WORK TASK: Only the lines from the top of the data through the one with "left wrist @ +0" are to be written out, each exactly as it stands.

DATASET RECORDS:

□ □ □ □

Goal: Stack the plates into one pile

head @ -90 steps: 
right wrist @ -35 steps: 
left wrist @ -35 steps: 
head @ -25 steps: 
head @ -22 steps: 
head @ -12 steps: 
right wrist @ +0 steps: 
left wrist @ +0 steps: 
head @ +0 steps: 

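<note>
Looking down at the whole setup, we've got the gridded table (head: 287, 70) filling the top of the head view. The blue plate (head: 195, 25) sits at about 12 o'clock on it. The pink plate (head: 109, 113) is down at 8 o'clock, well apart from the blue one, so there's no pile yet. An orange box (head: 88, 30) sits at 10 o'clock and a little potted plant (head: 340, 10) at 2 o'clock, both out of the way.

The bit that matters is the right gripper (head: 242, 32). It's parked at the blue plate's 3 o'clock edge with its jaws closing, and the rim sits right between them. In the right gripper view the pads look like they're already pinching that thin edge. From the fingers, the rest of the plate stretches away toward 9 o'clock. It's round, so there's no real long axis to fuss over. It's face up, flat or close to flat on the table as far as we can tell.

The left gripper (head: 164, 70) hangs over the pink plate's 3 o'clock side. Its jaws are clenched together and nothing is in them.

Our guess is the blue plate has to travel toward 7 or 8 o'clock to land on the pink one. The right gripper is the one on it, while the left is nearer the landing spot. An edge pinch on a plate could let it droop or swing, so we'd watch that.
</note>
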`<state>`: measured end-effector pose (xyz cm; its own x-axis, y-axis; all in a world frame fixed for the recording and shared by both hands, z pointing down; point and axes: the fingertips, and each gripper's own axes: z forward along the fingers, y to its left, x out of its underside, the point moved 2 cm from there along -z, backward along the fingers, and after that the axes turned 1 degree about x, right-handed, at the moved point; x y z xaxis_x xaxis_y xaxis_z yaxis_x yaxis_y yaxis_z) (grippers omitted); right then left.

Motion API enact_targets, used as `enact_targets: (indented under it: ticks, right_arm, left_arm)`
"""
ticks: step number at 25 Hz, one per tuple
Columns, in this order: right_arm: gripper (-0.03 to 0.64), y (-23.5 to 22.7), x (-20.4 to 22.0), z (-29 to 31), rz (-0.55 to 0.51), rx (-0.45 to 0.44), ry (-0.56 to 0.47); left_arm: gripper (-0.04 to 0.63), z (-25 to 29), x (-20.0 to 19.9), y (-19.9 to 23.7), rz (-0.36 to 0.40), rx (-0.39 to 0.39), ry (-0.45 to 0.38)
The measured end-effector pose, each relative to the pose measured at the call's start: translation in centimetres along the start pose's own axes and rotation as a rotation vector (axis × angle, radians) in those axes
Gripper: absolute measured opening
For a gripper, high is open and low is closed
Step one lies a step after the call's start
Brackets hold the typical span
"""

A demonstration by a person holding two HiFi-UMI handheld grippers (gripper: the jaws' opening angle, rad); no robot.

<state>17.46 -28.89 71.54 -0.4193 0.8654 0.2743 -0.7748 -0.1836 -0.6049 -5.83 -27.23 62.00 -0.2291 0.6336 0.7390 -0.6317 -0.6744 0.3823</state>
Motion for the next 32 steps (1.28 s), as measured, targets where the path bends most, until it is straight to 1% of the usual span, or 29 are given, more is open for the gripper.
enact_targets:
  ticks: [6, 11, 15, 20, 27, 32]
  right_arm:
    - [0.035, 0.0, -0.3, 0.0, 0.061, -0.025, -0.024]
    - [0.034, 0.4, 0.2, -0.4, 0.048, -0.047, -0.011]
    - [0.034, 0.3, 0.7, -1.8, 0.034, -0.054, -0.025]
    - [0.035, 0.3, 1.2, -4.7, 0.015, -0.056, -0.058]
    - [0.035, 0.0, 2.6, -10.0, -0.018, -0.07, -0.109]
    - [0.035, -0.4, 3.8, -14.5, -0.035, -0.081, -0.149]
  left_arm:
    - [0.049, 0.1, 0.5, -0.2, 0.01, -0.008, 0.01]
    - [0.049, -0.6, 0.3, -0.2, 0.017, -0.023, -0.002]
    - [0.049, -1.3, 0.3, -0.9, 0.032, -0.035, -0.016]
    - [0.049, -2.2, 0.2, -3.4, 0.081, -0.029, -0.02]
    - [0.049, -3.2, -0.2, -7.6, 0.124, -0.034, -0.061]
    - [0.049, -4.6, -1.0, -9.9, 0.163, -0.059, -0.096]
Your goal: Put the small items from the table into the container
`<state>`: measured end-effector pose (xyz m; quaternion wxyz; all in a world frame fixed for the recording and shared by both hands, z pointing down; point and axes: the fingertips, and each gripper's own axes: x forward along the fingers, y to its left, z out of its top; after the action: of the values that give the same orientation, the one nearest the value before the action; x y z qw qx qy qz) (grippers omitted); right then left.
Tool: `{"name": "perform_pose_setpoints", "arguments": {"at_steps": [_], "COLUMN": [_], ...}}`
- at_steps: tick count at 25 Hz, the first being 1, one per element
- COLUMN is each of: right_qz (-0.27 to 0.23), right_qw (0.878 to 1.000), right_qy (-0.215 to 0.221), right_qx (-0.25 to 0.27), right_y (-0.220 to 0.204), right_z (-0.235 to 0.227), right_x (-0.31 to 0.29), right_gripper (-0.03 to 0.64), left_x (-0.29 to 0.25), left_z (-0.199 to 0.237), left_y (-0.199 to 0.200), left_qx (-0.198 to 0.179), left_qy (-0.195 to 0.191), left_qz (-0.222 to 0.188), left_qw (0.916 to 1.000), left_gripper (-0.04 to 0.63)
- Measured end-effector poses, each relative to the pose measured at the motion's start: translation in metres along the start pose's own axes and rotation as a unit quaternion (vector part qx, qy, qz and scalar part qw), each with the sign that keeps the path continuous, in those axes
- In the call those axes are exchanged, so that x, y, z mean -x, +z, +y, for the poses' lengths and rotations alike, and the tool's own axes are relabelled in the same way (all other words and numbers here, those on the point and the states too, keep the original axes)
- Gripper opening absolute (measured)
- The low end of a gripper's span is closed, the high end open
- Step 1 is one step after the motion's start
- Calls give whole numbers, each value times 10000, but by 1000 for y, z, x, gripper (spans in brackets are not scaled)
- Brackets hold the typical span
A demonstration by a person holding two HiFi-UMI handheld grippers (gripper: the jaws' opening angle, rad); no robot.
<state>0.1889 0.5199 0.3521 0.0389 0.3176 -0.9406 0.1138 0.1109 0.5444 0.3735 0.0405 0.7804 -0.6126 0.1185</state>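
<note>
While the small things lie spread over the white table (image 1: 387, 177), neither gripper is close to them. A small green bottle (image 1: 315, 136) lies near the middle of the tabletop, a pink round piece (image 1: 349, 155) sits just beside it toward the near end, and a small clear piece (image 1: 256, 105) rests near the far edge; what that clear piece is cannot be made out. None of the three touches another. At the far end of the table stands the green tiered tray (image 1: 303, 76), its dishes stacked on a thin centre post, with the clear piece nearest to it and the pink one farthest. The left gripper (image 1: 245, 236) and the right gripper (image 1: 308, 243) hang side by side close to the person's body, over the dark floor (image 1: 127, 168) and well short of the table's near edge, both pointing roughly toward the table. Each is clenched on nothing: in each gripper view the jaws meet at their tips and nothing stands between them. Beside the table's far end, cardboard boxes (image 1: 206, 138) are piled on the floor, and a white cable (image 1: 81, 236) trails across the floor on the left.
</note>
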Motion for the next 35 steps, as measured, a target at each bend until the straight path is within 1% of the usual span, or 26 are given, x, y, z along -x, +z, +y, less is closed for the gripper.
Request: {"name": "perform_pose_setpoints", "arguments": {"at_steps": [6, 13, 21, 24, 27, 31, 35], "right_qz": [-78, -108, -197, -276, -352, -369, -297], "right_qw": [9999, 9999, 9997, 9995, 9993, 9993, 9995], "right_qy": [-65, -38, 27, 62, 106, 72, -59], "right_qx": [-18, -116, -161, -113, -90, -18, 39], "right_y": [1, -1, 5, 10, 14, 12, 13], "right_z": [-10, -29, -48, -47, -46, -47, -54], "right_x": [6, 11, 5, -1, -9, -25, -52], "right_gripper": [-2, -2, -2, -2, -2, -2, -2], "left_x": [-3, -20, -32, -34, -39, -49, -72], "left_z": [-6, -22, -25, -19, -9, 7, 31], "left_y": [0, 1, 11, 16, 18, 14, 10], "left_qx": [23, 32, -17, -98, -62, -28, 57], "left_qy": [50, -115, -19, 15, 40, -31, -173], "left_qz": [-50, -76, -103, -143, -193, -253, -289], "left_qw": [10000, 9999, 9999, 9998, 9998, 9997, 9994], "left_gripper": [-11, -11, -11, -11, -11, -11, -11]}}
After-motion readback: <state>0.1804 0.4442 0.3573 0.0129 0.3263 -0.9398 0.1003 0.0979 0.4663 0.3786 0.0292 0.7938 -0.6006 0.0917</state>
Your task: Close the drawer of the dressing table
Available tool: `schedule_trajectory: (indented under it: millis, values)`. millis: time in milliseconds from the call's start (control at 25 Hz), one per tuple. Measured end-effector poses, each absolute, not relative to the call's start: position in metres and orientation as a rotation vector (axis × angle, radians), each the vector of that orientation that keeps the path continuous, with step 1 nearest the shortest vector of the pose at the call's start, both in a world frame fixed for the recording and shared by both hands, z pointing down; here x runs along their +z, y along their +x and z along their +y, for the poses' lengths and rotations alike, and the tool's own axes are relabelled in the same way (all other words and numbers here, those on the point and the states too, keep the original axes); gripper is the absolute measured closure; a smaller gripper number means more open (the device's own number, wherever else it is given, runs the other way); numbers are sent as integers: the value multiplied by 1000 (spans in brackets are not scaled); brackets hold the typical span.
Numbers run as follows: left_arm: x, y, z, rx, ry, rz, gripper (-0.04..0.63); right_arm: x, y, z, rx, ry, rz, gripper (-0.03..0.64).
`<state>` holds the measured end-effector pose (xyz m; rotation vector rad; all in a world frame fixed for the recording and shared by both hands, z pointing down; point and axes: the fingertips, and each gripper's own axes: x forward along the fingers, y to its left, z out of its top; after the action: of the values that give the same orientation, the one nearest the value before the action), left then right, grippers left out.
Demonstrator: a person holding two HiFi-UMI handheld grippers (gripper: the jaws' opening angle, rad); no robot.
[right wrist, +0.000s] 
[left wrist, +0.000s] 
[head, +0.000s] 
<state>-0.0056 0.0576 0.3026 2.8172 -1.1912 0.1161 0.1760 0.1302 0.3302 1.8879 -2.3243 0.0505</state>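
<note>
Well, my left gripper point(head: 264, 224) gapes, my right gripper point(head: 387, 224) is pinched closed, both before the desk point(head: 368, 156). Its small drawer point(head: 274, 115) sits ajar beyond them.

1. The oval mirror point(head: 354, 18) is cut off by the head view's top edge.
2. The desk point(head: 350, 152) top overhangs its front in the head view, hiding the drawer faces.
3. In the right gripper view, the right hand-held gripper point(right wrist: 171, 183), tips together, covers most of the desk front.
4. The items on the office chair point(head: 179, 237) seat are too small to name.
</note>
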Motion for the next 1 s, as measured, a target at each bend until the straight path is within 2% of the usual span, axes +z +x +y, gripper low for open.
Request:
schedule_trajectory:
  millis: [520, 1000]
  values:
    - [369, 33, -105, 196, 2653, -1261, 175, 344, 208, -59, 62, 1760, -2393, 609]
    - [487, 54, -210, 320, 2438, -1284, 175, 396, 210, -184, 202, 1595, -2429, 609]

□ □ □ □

EXPECTED OUTPUT:
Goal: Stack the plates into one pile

head @ -90 steps: 
right wrist @ -35 steps: 
left wrist @ -35 steps: 
head @ -25 steps: 
head @ -22 steps: 
head @ -12 steps: 
right wrist @ +0 steps: 
left wrist @ +0 steps: 

Here the answer is complete.